REQUIRED ACTION. Find the line in the entries below that contains "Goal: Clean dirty". Repeat it exactly, and every line after it through the line that contains "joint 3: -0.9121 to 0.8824".

DATASET EXCERPTS.
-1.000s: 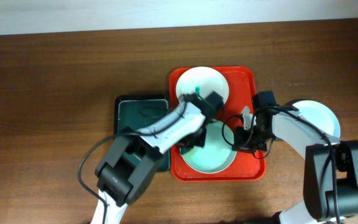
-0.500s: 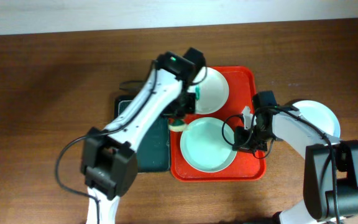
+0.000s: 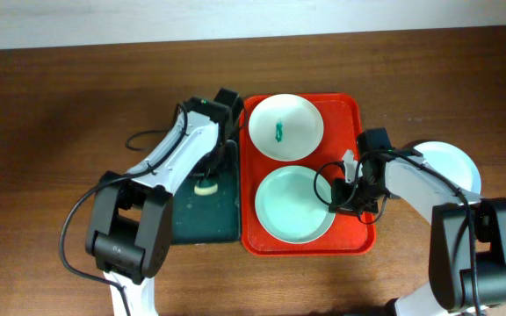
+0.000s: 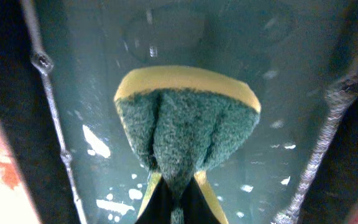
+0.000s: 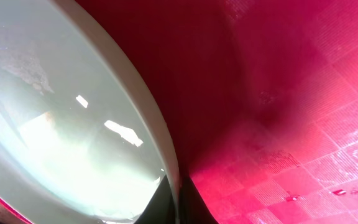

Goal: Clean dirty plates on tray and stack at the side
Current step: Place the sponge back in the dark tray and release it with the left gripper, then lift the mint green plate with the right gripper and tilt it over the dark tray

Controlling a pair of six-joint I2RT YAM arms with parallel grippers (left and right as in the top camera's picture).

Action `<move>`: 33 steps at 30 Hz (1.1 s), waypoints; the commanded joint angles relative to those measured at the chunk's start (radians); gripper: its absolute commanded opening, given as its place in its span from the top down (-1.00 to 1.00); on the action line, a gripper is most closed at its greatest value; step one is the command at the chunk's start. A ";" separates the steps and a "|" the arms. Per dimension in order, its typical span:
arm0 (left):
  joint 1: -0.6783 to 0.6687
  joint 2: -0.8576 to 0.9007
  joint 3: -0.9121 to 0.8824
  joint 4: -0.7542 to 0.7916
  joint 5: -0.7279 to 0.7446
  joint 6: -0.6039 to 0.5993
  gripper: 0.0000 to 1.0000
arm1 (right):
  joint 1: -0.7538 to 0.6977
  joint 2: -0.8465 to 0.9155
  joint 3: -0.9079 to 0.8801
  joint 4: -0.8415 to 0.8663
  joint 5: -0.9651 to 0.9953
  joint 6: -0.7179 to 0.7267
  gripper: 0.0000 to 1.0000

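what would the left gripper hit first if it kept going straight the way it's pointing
The sponge pinched in the left gripper would meet the wet floor of the black tray first; the remaining gap is unclear.

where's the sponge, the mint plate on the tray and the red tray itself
sponge (image 4: 188, 134): left wrist view, on its green scrub face
mint plate (image 3: 290, 204): overhead view, on its centre
red tray (image 3: 348, 107): overhead view, on its bare far right corner

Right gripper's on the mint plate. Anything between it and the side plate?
Only the raised right rim of the tray, between the mint plate and the side plate. Right gripper should lift over it. Nothing else visible.
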 commanded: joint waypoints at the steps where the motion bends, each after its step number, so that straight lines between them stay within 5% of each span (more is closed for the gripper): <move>1: 0.020 -0.007 -0.046 0.025 0.020 0.006 0.80 | -0.007 0.019 -0.018 -0.004 0.088 -0.008 0.92; 2: 0.020 -0.007 -0.045 0.024 0.025 0.006 0.65 | -0.007 0.019 -0.018 -0.004 0.088 -0.008 0.91; 6: 0.020 -0.071 -0.043 0.014 0.057 0.006 -0.45 | -0.007 0.019 -0.018 -0.006 0.087 -0.007 0.92; 7: 0.020 -0.100 -0.043 0.015 0.056 0.006 -0.52 | -0.007 0.019 -0.018 -0.003 0.087 -0.007 0.92; 18: 0.055 -0.480 -0.043 -0.037 0.035 0.006 -0.99 | 0.026 -0.171 0.126 -0.177 0.158 -0.007 0.92; 24: 0.225 -0.672 -0.043 -0.090 0.005 0.006 -0.99 | 0.219 -0.269 0.365 -0.312 0.328 -0.006 0.92; 33: 0.344 -0.790 -0.043 -0.152 0.003 0.006 -0.99 | 0.526 -0.216 0.419 -0.018 0.484 0.043 0.92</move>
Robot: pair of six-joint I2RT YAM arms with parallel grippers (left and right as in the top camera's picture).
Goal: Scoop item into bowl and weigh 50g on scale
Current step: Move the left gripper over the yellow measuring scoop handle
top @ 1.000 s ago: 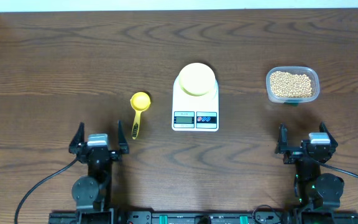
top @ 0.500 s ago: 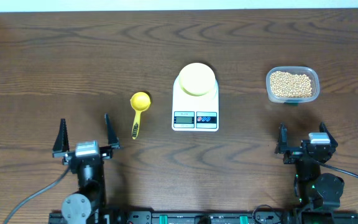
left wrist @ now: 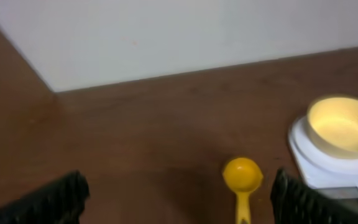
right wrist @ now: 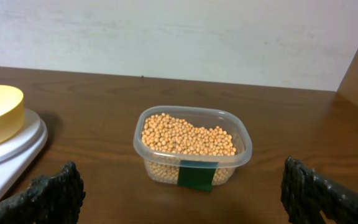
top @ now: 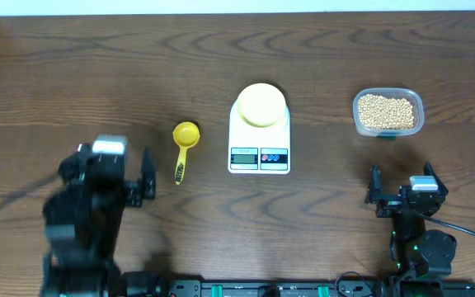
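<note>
I had lifted the left gripper (top: pixel 108 169) off its rest toward the yellow scoop (top: pixel 185 144), jaws spread and empty, while the right gripper (top: pixel 404 188) sat parked and equally spread, so the beans (top: pixel 386 110) lay unscooped in their tub (top: pixel 420 102) and the bowl (top: pixel 260 105) waited on the scale (top: pixel 259 155).

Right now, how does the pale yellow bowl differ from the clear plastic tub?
The bowl is round and opaque; the tub is rectangular and clear. The bowl sits on the scale, the tub directly on the table. The bowl looks empty; the tub holds beans. Both stand upright with no lid.
</note>
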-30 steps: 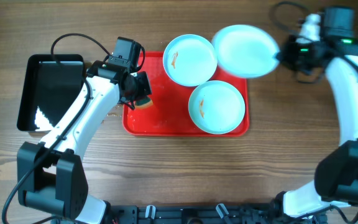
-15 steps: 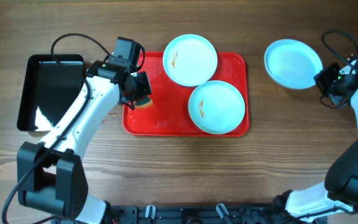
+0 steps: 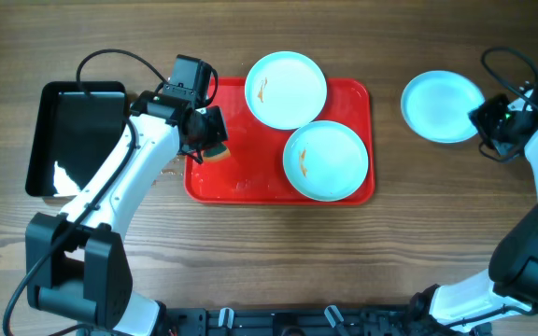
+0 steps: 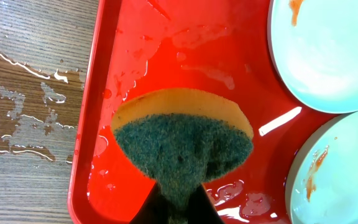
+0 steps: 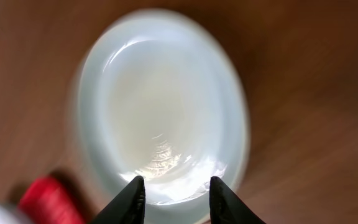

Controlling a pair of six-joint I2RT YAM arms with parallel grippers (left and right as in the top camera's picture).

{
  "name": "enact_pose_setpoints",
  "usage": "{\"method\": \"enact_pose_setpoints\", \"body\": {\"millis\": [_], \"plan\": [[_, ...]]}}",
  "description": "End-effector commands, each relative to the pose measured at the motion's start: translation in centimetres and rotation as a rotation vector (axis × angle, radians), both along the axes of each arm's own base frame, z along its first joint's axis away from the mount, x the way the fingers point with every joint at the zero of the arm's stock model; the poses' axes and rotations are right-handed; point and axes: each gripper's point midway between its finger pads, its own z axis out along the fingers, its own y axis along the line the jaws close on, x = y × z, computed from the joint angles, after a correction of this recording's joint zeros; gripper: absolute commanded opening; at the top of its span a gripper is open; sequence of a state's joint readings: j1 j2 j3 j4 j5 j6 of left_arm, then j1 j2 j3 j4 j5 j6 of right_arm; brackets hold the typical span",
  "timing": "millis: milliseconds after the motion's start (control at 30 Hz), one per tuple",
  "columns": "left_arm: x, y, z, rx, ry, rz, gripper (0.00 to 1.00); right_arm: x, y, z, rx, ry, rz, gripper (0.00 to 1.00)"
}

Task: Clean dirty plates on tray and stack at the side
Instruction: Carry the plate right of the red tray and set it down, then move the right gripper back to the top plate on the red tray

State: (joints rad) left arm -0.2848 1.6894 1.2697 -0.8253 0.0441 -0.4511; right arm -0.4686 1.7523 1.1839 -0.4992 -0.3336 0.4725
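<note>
Wooden table (image 3: pixel 269 252) seen from above, w/ a red tray (image 3: pixel 241 177) at centre & a smaller black tray (image 3: pixel 35 149) well off to its left. Two plates sit in the red tray's right half. The rear plate (image 3: pixel 286 89) overhangs the tray's far rim. The front plate (image 3: pixel 325 161) is just nearer, rims touching or nearly so. Both carry small orange smears on their left side. A third, the side plate (image 3: pixel 442 105), lies on bare wood right of the tray, well apart from it, no smear visible.

Left gripper (image 4: pixel 178 208) is clamped on a sponge (image 4: pixel 182 143), yellow foam w/ green scouring face, over the tray's wet left part. Can't tell if the sponge touches the tray floor. Water (image 4: pixel 17 112) beads on the wood just outside the tray's left rim.

Right gripper (image 5: pixel 178 186) sits at the side plate's right edge, fingers spread, nothing pinched btwn them. Wrist view is blurred.

Judgement: one plate looks cleaned & set down as the stack's base, and two dirty ones are left. Next move prob. needs the right arm to reach over to the tray, grip a dirty plate by its rim & present it so the sponge can scrub the smear. Wet rims may slip, so a firm bite is needed.
</note>
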Motion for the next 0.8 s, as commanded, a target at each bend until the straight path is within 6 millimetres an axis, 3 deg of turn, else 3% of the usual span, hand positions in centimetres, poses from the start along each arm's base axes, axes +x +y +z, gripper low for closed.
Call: {"method": "enact_pose_setpoints", "body": {"millis": [0,133,267,333,500,633,767], "plan": [[0.1,-0.2,0.2,-0.015,-0.006,0.002,0.04,2.6,6.4,2.7,0.154,-0.137,0.241,0.36],[0.0,-0.2,0.2,-0.015,-0.005,0.002,0.04,4.3,10.9,5.5,0.124,-0.196,0.37,0.43],[0.0,-0.2,0.0,-0.015,-0.005,0.002,0.04,5.8,16.5,8.3,0.013,-0.231,0.544,0.74],[0.0,-0.2,0.0,-0.016,-0.006,0.003,0.04,6.1,18.2,8.6,-0.092,-0.211,0.587,0.85],[0.5,-0.3,0.1,-0.022,-0.028,0.003,0.04,5.6,21.4,5.9,-0.354,-0.02,0.726,1.0],[0.7,-0.4,0.2,-0.025,-0.037,0.002,0.04,5.6,23.6,1.7,-0.338,0.129,0.837,0.99],[0.6,-0.4,0.2,-0.023,-0.031,0.003,0.04,7.0,25.8,-2.3,-0.266,0.123,0.909,0.92]]}}
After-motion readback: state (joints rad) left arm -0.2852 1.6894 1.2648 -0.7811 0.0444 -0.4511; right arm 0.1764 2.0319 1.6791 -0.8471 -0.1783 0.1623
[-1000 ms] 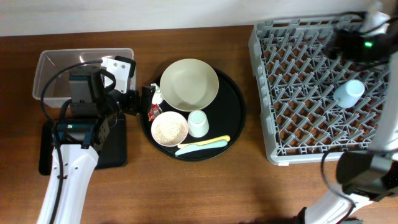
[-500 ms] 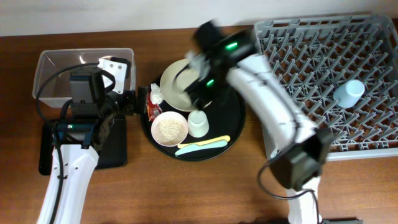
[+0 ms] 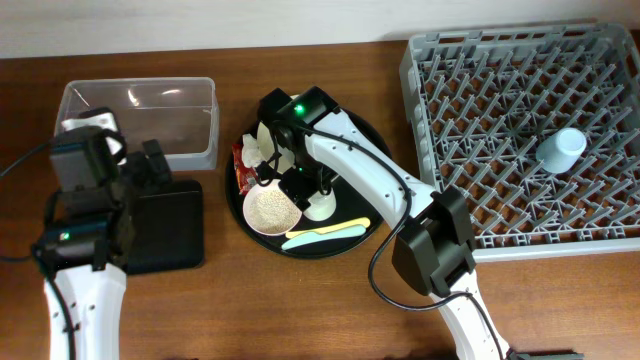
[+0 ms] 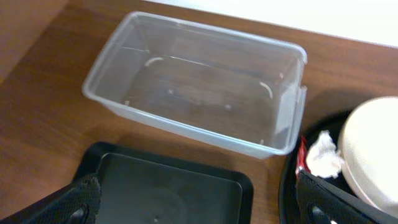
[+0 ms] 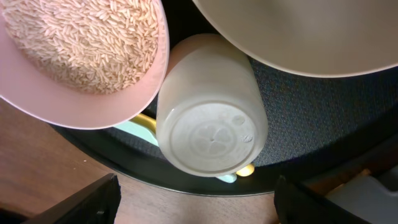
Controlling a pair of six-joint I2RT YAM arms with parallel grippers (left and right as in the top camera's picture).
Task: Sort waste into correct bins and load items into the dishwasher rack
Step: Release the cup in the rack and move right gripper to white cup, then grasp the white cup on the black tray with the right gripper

WRITTEN RESPONSE.
Goal: Clean dirty plates on tray and stack at the side
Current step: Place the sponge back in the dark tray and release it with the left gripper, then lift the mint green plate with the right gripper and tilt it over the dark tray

Controlling a pair of six-joint I2RT YAM arms with parallel grippers (left and right as in the top camera's picture).

Action `<move>`: 33 steps at 30 Hz (1.1 s), waypoints; the commanded joint angles relative to those measured at the chunk's start (radians); gripper: its absolute commanded opening, given as its place in its span from the top down (-1.00 to 1.00); on the action line, a gripper is most closed at its greatest value; step one is the command at the chunk's start. A ";" separates the steps and a "|" the arms. Per dimension in order, its typical span:
arm0 (left):
  joint 1: -0.6783 to 0.6687
  joint 2: -0.8576 to 0.9007
  joint 3: -0.9121 to 0.8824

This output has come to an end.